Genome sequence of dwarf birch (Betula nana) and cross-species RAD markers


New sequencing technologies allow development of genome-wide markers for any genus of ecological interest, including plant genera such as Betula (birch) that have previously proved difficult to study due to widespread polyploidy and hybridization. We present a de novo reference genome sequence assembly, from 66× short read coverage, of Betula nana (dwarf birch) – a diploid that is the keystone woody species of subarctic scrub communities but of conservation concern in Britain. We also present 100 bp PstI RAD markers for B. nana and closely related Betula tree species.
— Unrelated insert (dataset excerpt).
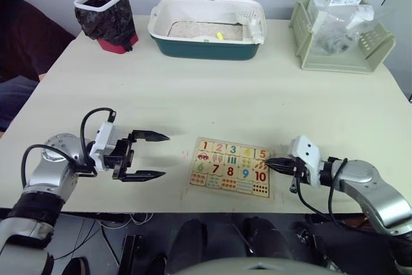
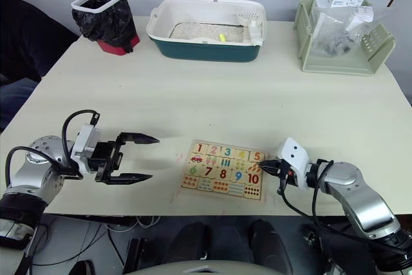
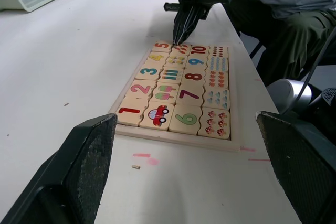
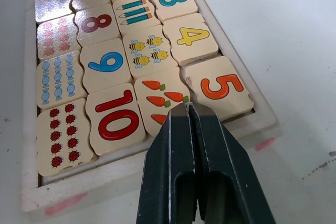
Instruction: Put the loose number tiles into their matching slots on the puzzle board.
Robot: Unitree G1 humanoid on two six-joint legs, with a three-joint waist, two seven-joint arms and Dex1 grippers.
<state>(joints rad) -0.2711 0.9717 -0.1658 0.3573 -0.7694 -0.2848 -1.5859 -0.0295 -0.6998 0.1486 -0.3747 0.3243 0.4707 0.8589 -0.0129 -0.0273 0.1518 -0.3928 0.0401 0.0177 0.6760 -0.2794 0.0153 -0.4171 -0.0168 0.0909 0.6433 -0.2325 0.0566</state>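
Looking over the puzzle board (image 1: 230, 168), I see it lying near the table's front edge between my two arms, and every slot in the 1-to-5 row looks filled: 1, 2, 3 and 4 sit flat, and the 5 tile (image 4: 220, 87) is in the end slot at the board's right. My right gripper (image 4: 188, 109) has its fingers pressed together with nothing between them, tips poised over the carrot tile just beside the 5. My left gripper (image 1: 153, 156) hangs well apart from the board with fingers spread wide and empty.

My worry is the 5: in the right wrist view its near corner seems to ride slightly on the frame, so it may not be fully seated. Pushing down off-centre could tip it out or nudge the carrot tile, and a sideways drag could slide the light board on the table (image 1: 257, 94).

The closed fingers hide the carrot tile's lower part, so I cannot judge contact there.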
Assembly of RAD markers in 15 individuals by alignment to the reference B. nana genome yielded 44–86k RAD loci per individual, whereas de novo RAD assembly yielded 64–121k loci per individual. Of the loci assembled by the de novo method, 3k homologous loci were found in all 15 individuals studied, and 35k in 10 or more individuals. Matching of RAD loci to RAD locus catalogues from the B. nana individual used for the reference genome showed similar numbers of matches from both methods of RAD locus assembly but indicated that the de novo RAD assembly method may overassemble some paralogous loci. In 12 individuals hetero-specific to B. nana 37–47k RAD loci matched a catalogue of RAD loci from the B. nana individual used for the reference genome, whereas 44–60k RAD loci aligned to the B. nana reference genome itself. We present a preliminary study of allele sharing among species, demonstrating the utility of the data for introgression studies and for the identification of species-specific alleles.